When casting directors use the term “differently abled,” it is a way of acknowledging other skills present in the person who has a disability—they have a disability and they have abilities. Without acknowledging these skills, casting directors may not see the need to cast representatively. Deaf actors in R+J: The Vineyard were able to manipulate sign language differently than hearing actors, for example. Because they aren’t distracted by sound, they explained that their brains have become tuned to see every intricacy. They have what the Deaf community refers to as "Deaf eyes." While a hearing actor can imitate hearing-loss, can they perform “Deaf Gain?” When we provide differently abled performers the opportunity to bring their whole selves to the stage, not only do the performers and the theatrical community benefit—so does the audience in the form of authenticity.

Moon by Aaron Sawyer featuring Brendan Connelly and McKenna Liesman.
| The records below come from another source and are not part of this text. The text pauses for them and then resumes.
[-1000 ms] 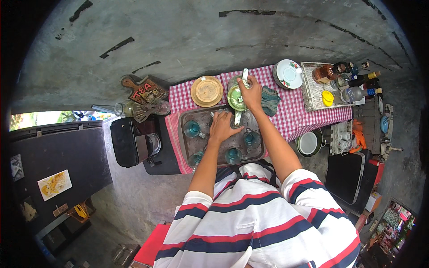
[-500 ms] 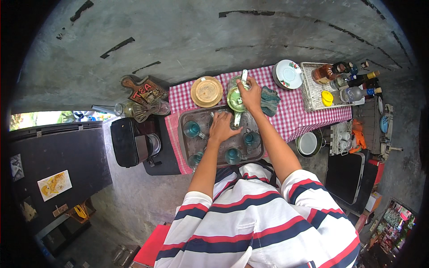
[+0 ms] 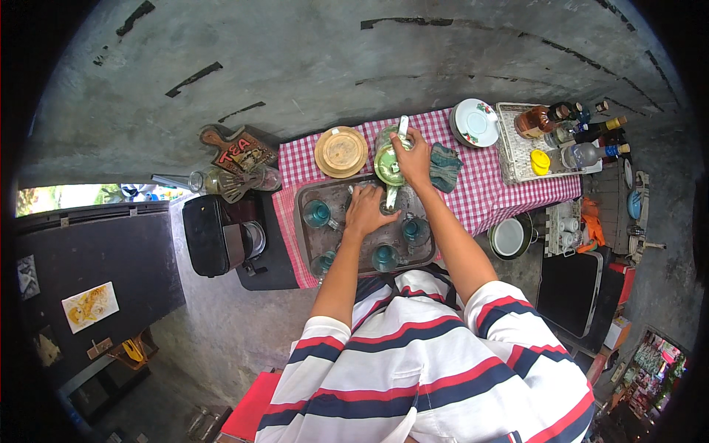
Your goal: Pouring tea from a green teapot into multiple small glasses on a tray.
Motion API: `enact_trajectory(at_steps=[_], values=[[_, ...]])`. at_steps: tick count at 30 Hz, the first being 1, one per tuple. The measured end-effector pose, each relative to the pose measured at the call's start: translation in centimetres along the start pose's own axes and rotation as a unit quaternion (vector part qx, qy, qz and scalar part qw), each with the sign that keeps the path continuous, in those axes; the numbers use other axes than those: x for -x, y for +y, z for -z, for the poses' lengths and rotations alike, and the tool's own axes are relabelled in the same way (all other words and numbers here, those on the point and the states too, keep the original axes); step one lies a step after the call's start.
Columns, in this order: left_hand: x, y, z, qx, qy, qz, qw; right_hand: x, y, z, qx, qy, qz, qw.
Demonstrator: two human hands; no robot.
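A green teapot (image 3: 387, 161) with a pale handle is tilted over the far edge of a brown metal tray (image 3: 301, 244), its spout pointing toward me. My right hand (image 3: 413, 156) is closed around the handle side. Below the spout, my left hand (image 3: 365, 211) curves over the tray, thumb stretched to the right. What lies between its fingers and thumb is mostly hidden. Around my hands on the tray stand several bluish glass mugs, among them one at the left (image 3: 317, 213), one in front (image 3: 385, 257) and one at the right (image 3: 416, 230).
A wooden plate stack (image 3: 342, 152) lies on the checked cloth (image 3: 487, 184). Beside the teapot is a dark green folded cloth (image 3: 445, 167); white plates (image 3: 477, 122) and a basket of bottles (image 3: 517, 159) stand farther right. A black appliance (image 3: 210, 236) stands left.
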State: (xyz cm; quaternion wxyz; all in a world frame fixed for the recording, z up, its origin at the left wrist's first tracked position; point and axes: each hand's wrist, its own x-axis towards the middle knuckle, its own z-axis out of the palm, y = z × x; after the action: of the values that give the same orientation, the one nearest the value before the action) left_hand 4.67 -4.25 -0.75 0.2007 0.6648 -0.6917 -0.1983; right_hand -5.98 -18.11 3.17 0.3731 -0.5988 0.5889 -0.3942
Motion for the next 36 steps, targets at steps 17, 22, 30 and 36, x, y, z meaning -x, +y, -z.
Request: enact_trajectory(at_steps=[17, 22, 30, 36], values=[[0.08, -0.20, -0.25, 0.001, 0.014, -0.008, 1.000, -0.08, 0.07, -0.08, -0.015, 0.000, 0.001, 1.000], [0.01, 0.01, -0.13, -0.005, 0.019, -0.014, 1.000, -0.20, 0.23, 0.03, -0.018, -0.006, -0.002, 1.000], [0.06, -0.12, -0.17, -0.003, 0.014, -0.009, 1.000, -0.10, -0.08, 0.06, -0.015, 0.001, 0.011, 1.000], [-0.02, 0.10, 0.01, -0.011, 0.005, -0.003, 1.000, 0.01, -0.60, 0.30, -0.019, 0.001, 0.009, 1.000]])
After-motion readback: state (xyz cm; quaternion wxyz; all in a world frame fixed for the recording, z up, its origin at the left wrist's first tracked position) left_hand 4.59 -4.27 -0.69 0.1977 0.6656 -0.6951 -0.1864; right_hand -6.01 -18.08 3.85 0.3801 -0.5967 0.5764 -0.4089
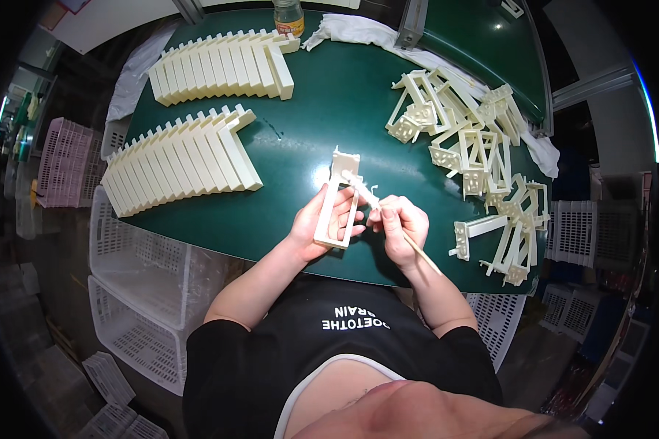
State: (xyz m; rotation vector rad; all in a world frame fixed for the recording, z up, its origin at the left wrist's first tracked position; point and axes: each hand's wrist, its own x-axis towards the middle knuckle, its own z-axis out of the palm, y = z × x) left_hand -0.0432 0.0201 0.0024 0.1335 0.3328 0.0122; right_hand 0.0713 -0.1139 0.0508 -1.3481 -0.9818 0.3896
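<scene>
Low over the near middle of the table, my left hand (309,222) holds a cream plastic frame (327,214) with a long rectangular opening. Its fingers pass beneath the frame and show through the opening. The frame's solid end points away from me. Closed around a thin stick (423,256), my right hand (400,228) is just right of the frame. White fuzzy material (363,192) wraps the stick's far end and lies against the frame near its solid end. Whether the fuzzy part is cloth or cotton I cannot tell.
Two neat rows of cream frames, a far row (220,71) and a nearer row (183,162), stand on the left of the green table (293,117). Loose frames (483,157) pile up at right. A glass jar (288,18) and white cloth (359,31) lie along the back. Plastic crates (140,293) flank the table.
</scene>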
Identity politics are preventing performances
Societal change is happening but is not being adequately reflected on our stages. Casting politics are in flux, and many issues remain unclear. How do theatres legally and responsibly ask for the voluntary disclosure of artists who are differently abled? How do casting directors navigate the spectrum of availability, talent, and ability? What physical or cognitive limitations are allowed to be acted without direct, personal experience? Are there any physical or mental limitations that must be portrayed by an actor without a disability due to the rigors of theatrical production? If no real world individual is available who has attributes mirroring the character in question, are all plays with such characters forbidden? Can a differently abled playwright choose to have their perspectives performed rather than shelved due to concerns over casting?

These are difficult questions
No answers are possible without first hosting open auditions for performers who are differently abled in your community. Prepare well, interact with local leaders, and choose your words carefully. Person-first language acknowledges that we are looking at individuals: their abilities and capabilities. Truly seeing someone for who they are and what they can do is more time consuming than using a label and presuming they are like everyone else in that group. We are all familiar with sexism, racism, and ageism. It’s time to make ableism, a bias against those who have a sensory, cognitive or motor impairment, just as universally understood.

You can’t do it all.
No theatre company can be all things to all people. Any successful collaboration will require a genuine and lasting relationship with whatever community is being represented. By hosting open auditions for performers who are differently abled and involving members of that community at all stages of production, theatres will move closer toward revealing the full breadth of the human condition. What a wonderful ideal.